There is a recreational trend of “single track” riding where you pedal your bike up a long and steep trail, and then turn around and roll downhill very fast. Due to the need for these frames to survive hard hits when traveling downwards at a steep angle, the head tube angle is slightly more slack. This fact makes DH frames more stable at high speeds when traveling on a street.
This also means the area where the head tube joins the main frame triangle is heavily reinforced, and that is another reason these DH frames are prime candidates when building up a powerful hot-rod ebike.
The Specialized Big Hit. These are so well-designed and ruggedly built that even after they are ten years old, the frame is still worthy of upgrading. Older versions can sometimes be found at very affordable prices.
Two more reasons DH frames are great for powerful ebikes are that the head tubes are typically are the 1-1/8 inch format, and that means they accept a wide variety of suspension forks, everything from affordable to wild. Plus…they often have significant brakes right from the factory, instead of needing to upgrade the brakes for them to be safe at hot-rod power levels.
The Lightning Rods mid drive motor, in the middle of the Big Hit frame.
Ben wanted to use the Lightning Rods mid drive motor, but he had some bold ideas about how he wanted to customize its mounting. As you will see just below, he did not take the easy path.
Bens custom motor mounting bracket
Ben wanted to make the motor mount out of thick aluminum that was TIG-welded into the aluminum Big Hit frame. In this way, the mount and frame became a heat-sponge, to help prevent the motor from overheating when using continuous high amps. By doing this, he could get lots of power from a smaller and lighter motor than a builder would normally spec for Ben’s power levels.
The Lightning Rods “small block” motor has already proven itself to be an unusually powerful motor for its size. It is an inrunner, so its shell inherently sheds heat well. The high reduction between the motor and the bottom bracket makes this system produce a impressive amount of wheel-torque from a reasonable voltage, rather than requiring a high-voltage battery in order to get acceptable performance.
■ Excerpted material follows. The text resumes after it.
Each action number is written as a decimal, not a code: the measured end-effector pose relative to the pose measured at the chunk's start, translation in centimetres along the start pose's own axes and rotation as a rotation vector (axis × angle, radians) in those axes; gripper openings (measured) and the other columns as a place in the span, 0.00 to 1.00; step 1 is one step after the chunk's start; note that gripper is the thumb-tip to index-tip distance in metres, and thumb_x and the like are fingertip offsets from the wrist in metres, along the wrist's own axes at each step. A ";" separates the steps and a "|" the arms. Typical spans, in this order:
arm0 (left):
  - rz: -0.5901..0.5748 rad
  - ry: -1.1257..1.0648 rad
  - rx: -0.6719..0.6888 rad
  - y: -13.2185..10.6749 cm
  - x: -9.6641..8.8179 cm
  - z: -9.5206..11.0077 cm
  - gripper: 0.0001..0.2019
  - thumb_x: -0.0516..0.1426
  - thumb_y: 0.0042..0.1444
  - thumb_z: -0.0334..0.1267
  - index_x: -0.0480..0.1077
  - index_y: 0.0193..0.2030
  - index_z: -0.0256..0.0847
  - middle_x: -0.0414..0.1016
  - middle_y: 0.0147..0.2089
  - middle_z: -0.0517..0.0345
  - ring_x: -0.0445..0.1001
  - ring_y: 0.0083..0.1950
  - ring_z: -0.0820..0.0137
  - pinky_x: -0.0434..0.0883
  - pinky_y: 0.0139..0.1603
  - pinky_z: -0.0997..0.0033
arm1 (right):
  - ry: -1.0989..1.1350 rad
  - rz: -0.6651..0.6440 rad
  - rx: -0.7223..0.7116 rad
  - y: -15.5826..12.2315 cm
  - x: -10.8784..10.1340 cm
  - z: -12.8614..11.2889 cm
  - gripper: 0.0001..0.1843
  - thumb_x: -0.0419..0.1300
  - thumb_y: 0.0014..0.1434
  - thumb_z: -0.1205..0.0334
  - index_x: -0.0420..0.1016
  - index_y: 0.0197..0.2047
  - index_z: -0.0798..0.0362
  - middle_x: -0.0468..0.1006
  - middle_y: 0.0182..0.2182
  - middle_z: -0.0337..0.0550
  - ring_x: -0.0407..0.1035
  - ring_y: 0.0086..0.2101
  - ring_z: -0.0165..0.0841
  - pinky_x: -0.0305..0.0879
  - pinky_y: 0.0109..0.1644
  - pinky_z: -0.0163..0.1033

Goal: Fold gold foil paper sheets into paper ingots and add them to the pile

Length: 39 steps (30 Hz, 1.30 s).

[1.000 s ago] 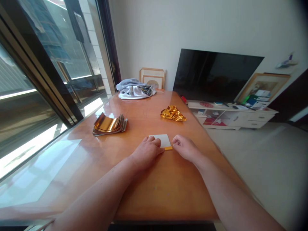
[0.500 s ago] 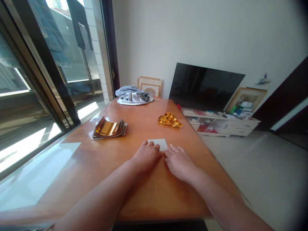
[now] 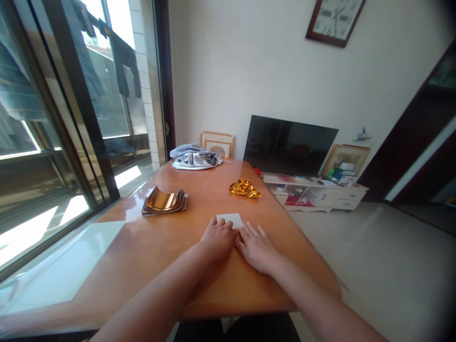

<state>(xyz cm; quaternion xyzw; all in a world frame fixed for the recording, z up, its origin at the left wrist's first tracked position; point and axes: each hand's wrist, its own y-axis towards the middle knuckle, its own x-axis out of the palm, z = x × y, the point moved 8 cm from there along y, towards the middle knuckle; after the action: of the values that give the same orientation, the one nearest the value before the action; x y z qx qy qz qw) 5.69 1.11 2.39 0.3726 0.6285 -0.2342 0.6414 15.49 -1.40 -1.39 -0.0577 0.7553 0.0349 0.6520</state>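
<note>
My left hand (image 3: 217, 240) rests with its fingers curled over the near edge of a white card (image 3: 230, 219) lying on the wooden table (image 3: 117, 256). My right hand (image 3: 256, 248) lies flat beside it, fingers spread, its fingertips at the card's near right corner. The card's near edge is hidden under my hands. Farther left sits a stack of curled copper-gold foil sheets (image 3: 164, 202). A crumpled piece of gold foil (image 3: 245, 188) lies ahead of the card.
A folded grey cloth (image 3: 195, 159) lies at the table's far end. Glass sliding doors (image 3: 64, 118) run along the left side. Beyond the right edge stand a black television (image 3: 290, 145) and a white low cabinet (image 3: 313, 197).
My right hand has slid left and flattened next to my left hand. The orange strip at the card's near edge no longer shows. The whole view has tilted upward, so the table sits lower.
</note>
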 end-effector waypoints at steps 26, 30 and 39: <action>0.080 0.043 -0.241 -5.5 -1.1 -1.5 0.23 0.44 0.67 0.54 0.74 0.48 0.43 0.75 0.50 0.46 0.66 0.54 0.55 0.58 0.53 0.52 | 0.029 -0.076 0.057 -0.7 -0.1 0.3 0.39 0.36 0.69 0.41 0.46 0.75 0.54 0.47 0.73 0.51 0.35 0.72 0.43 0.26 0.71 0.57; 0.097 0.069 -0.280 -6.3 -1.5 -2.4 0.23 0.43 0.68 0.53 0.75 0.45 0.42 0.75 0.49 0.45 0.66 0.54 0.55 0.60 0.54 0.52 | 0.049 -0.070 0.061 -0.7 -0.2 0.2 0.39 0.35 0.69 0.41 0.47 0.75 0.55 0.47 0.73 0.51 0.35 0.72 0.44 0.27 0.71 0.57; 0.129 -0.007 -0.148 -3.3 -1.4 0.3 0.23 0.42 0.70 0.40 0.63 0.66 0.41 0.66 0.68 0.45 0.62 0.68 0.59 0.59 0.65 0.54 | 0.055 -0.029 0.037 -0.5 -0.2 0.1 0.38 0.35 0.70 0.44 0.51 0.74 0.56 0.50 0.72 0.52 0.38 0.72 0.45 0.28 0.71 0.60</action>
<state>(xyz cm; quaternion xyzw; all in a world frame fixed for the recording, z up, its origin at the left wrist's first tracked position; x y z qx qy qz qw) 3.19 -1.44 3.15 0.3633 0.6166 -0.1465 0.6829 15.71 -1.91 -1.21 -0.0576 0.7725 0.0100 0.6323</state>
This motor can be run at high voltages (it’s been successfully run up to 100V), but high voltage is not a requirement for great performance if you add a jackshaft and then spin the motor three times as fast.
Here, the frame has been notched to fit the motor mount.
In the pic above, Ben is calculating the best location for the jackshaft. By having two stages, the motor can run at a much higher RPM, relative to the road speed, and that magnifies the power density of the system, and also makes it more efficient.
The Tesla car company ‘could’ have used a larger motor that was simpler because it might not have needed cooling elements added. However, simulations showed that by adding a way to remove heat from the motor, they could get the amount of performance they wanted from a smaller and lighter motor, which improved packaging and also the power-to-weight ratio of the entire car.
The heat-shedding cast aluminum wheels of the 1925 Bugatti Grand Prix race car, with large 4-wheel brakes. The engine is an overhead-cam straight-8 cylinder.
The 1925 Bugatti Type 35 Grand Prix race car burst onto it’s first race season with distinctive cast aluminum wheels, and this happened at a time when the normal method was to use wire-spokes to make the wheels as light as possible. Aluminum was quite expensive and exotic before WWII, but it absorbs and sheds heat quite well.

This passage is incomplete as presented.